**Your objective**
For the listing that follows, give again exactly the lines from the one with "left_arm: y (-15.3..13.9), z" to the one with "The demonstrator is", including both.

┌──

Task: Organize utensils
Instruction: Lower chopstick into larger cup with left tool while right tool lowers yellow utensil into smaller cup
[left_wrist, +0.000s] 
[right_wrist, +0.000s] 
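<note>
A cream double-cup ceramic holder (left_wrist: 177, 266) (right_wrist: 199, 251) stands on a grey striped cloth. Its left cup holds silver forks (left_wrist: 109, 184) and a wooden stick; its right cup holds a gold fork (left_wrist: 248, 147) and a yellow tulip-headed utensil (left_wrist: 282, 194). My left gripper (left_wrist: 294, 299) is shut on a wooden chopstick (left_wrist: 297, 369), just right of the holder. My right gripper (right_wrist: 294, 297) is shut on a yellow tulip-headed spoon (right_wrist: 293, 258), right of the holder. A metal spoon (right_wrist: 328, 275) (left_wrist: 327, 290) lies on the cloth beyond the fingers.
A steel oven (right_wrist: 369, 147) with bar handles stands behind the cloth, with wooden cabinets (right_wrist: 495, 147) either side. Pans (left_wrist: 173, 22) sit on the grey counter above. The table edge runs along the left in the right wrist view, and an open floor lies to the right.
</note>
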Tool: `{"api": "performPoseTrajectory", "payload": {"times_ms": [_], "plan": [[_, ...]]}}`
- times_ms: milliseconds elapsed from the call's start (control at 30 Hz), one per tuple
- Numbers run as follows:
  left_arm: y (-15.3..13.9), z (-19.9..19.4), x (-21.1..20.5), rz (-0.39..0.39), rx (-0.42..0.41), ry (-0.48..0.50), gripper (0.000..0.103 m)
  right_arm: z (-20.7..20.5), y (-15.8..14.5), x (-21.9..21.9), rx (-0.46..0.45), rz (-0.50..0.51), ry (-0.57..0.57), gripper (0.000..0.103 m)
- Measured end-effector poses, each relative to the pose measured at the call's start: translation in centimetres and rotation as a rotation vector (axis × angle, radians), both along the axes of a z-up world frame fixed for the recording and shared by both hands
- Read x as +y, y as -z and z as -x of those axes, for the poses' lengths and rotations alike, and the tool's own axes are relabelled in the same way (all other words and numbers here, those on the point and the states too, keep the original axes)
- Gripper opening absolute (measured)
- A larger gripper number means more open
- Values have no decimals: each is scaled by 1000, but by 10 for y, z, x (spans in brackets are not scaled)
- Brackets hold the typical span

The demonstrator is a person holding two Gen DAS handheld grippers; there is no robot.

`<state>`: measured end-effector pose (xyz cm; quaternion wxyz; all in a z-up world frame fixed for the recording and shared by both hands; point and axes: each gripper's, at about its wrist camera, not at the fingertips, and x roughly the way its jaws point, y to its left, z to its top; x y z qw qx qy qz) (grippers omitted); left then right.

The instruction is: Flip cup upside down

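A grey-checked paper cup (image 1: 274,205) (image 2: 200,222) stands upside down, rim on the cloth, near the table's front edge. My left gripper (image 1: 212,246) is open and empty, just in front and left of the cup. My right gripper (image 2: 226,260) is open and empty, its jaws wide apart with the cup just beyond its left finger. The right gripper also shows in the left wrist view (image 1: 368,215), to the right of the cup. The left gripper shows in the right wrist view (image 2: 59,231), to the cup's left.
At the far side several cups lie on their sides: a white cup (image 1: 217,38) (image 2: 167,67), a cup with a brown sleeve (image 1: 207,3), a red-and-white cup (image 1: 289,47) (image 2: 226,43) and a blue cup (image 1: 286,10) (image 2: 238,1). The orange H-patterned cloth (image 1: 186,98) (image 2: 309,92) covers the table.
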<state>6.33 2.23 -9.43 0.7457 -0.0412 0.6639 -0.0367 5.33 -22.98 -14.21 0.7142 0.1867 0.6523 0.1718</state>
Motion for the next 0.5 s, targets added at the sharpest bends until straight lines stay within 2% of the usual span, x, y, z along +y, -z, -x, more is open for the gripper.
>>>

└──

**Result**
  left_arm: y (-15.3..13.9), z (-19.9..19.4), x (-21.1..20.5), rz (-0.39..0.39), rx (-0.42..0.41), ry (-0.48..0.50), gripper (0.000..0.103 m)
  right_arm: z (-20.7..20.5), y (-15.8..14.5), x (-21.9..21.9), rx (-0.46..0.45), rz (-0.50..0.51), ry (-0.57..0.57), gripper (0.000..0.103 m)
- Measured end-effector poses, each relative to the pose measured at the call's start: translation in centimetres and rotation as a rotation vector (axis × angle, radians), both along the axes of a z-up world frame fixed for the recording and shared by both hands
- Read x as +y, y as -z and z as -x of those axes, for the poses' lengths and rotations alike, and the tool's own axes are relabelled in the same way (all other words and numbers here, those on the point and the states too, keep the original axes)
- Gripper opening absolute (measured)
- A larger gripper number means more open
- Values have no decimals: each is scaled by 1000, but by 10 for y, z, x (spans in brackets are not scaled)
- Brackets hold the typical span

The demonstrator is a person holding two Gen DAS handheld grippers; there is no robot.

With this output, the exercise is done.